What is required: Retype nothing except the lines below from the one with "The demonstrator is" through the one with "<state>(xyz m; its", exactly, with images left out.

◆ ◆ ◆

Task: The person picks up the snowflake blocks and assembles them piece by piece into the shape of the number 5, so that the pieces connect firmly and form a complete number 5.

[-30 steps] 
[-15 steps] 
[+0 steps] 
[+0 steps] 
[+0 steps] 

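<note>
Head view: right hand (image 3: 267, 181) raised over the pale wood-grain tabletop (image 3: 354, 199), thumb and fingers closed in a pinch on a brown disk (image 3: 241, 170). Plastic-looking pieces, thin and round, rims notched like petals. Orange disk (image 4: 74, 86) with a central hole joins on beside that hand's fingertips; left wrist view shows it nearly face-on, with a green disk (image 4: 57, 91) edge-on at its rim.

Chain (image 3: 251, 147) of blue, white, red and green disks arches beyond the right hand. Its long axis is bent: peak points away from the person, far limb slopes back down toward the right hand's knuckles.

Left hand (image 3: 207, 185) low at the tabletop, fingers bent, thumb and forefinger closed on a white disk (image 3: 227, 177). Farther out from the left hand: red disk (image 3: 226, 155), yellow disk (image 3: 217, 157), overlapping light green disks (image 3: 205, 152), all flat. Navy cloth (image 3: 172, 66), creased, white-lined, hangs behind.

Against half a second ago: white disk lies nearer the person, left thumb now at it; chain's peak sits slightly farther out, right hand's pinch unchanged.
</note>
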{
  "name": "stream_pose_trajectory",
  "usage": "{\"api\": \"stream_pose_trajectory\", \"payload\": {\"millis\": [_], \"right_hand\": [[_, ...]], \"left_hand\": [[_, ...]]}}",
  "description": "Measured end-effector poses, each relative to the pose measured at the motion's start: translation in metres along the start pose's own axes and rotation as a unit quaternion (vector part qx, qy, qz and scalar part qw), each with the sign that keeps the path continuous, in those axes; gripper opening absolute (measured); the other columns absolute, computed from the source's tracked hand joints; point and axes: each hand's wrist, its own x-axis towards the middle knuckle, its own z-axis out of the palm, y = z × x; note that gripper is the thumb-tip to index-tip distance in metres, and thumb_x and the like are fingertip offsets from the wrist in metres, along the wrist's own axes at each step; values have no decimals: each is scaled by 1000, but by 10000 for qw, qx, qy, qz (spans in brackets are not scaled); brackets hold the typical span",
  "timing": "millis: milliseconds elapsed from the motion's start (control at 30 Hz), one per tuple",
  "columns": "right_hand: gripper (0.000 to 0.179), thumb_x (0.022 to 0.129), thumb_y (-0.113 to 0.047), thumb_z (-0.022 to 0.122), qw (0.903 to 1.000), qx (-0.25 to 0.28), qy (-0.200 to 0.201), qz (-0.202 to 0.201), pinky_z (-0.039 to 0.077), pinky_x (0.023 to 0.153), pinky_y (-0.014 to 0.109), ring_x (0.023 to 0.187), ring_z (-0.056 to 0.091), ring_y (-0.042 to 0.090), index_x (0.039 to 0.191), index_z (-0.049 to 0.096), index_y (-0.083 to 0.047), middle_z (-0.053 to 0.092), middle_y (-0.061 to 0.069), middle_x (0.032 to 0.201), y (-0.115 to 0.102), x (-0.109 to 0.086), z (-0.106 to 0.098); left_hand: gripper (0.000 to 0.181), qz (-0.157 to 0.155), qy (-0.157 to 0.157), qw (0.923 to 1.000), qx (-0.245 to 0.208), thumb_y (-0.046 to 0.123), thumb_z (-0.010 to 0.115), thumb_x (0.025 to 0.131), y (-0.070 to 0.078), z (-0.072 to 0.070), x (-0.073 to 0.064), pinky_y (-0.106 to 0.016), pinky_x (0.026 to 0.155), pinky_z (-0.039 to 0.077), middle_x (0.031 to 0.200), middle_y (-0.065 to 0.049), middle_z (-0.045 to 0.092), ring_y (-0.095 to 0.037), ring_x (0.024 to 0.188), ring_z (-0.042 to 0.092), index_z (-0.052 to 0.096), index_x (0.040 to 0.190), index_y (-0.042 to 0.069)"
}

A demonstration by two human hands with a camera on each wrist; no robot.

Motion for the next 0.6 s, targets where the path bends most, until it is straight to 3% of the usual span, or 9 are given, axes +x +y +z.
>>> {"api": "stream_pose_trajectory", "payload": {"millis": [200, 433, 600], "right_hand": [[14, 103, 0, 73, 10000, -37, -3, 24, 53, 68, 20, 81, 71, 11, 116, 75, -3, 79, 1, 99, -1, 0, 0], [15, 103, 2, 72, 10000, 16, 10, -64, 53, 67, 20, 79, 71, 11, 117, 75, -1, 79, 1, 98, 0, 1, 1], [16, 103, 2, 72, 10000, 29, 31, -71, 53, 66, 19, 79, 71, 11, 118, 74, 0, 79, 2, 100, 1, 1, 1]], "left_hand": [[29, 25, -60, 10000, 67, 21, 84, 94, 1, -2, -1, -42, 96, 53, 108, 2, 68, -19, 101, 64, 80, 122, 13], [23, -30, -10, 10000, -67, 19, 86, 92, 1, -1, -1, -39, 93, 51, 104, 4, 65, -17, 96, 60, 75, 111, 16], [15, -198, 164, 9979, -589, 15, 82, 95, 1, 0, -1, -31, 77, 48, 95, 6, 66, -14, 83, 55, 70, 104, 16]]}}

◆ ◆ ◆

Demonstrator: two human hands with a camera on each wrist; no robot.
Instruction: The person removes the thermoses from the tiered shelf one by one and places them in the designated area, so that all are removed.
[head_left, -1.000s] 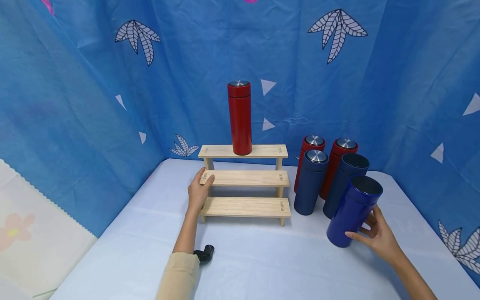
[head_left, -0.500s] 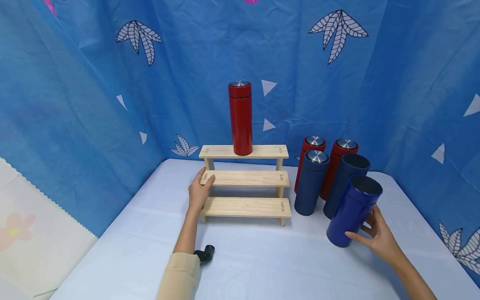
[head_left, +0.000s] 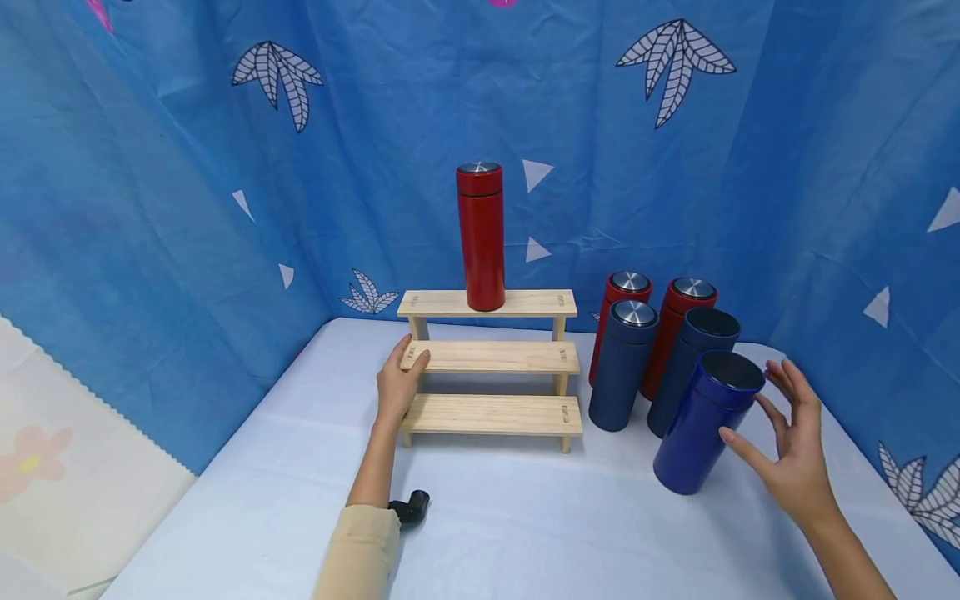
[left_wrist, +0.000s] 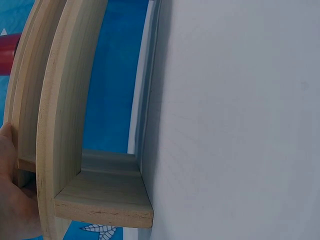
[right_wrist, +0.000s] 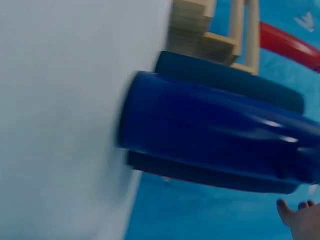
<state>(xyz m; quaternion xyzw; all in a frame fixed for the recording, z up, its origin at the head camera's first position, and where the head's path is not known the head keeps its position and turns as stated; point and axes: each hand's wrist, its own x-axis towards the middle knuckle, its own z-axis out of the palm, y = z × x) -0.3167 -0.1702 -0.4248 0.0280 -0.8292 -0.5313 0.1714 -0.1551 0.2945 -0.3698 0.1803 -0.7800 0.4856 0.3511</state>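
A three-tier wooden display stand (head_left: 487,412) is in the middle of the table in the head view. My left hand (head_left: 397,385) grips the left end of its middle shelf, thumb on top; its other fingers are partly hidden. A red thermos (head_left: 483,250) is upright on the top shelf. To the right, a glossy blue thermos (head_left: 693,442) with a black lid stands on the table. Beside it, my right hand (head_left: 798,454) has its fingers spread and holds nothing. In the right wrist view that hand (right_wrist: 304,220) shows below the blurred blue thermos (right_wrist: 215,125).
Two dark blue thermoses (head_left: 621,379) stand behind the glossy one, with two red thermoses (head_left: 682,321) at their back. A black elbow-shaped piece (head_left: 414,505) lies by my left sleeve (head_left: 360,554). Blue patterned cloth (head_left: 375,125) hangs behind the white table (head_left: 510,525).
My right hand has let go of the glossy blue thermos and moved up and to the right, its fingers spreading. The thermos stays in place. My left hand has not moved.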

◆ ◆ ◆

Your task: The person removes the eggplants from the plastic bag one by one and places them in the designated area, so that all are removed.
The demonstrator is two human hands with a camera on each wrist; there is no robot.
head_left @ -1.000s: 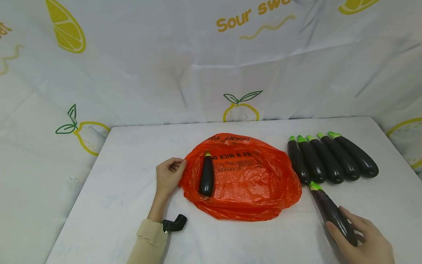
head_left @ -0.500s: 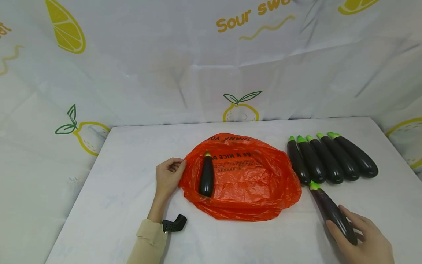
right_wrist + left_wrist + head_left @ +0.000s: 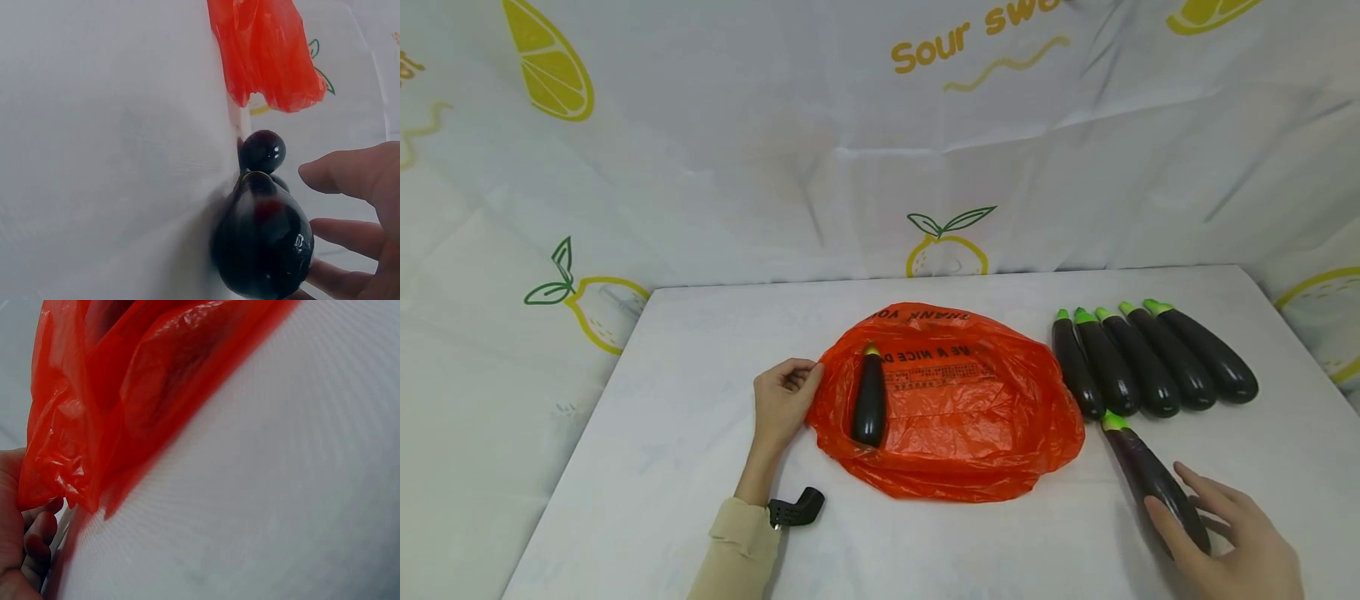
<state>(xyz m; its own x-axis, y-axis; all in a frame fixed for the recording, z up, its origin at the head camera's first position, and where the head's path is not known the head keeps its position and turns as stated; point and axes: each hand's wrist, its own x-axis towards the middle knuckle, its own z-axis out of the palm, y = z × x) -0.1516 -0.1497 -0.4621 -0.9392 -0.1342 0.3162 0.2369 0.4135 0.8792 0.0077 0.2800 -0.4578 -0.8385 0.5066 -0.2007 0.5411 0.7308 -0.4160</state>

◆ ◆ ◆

Result below:
The demonstrator is two human hands with a camera on each wrist; there is no robot.
head_left @ -1.000s: 
head_left @ -0.500s: 
right_wrist + left_wrist + head_left @ +0.000s: 
<state>(xyz m; its own x-axis, y-axis; all in a frame fixed for the recording, z up, its origin at the head camera's first position, and where the head's path is not known the head keeps its position and turns as stated; point and axes: each hand's wrist, its own x-axis towards the middle knuckle, its own z-axis out of the palm, y = z × x) -0.1516 -0.1497 -0.4621 -0.9392 -0.1342 0.3162 0.2369 0.4135 0.8792 0.0077 0.2800 -0.4578 -0.8385 0.5066 -0.2007 0.5411 0.7308 -0.4160</state>

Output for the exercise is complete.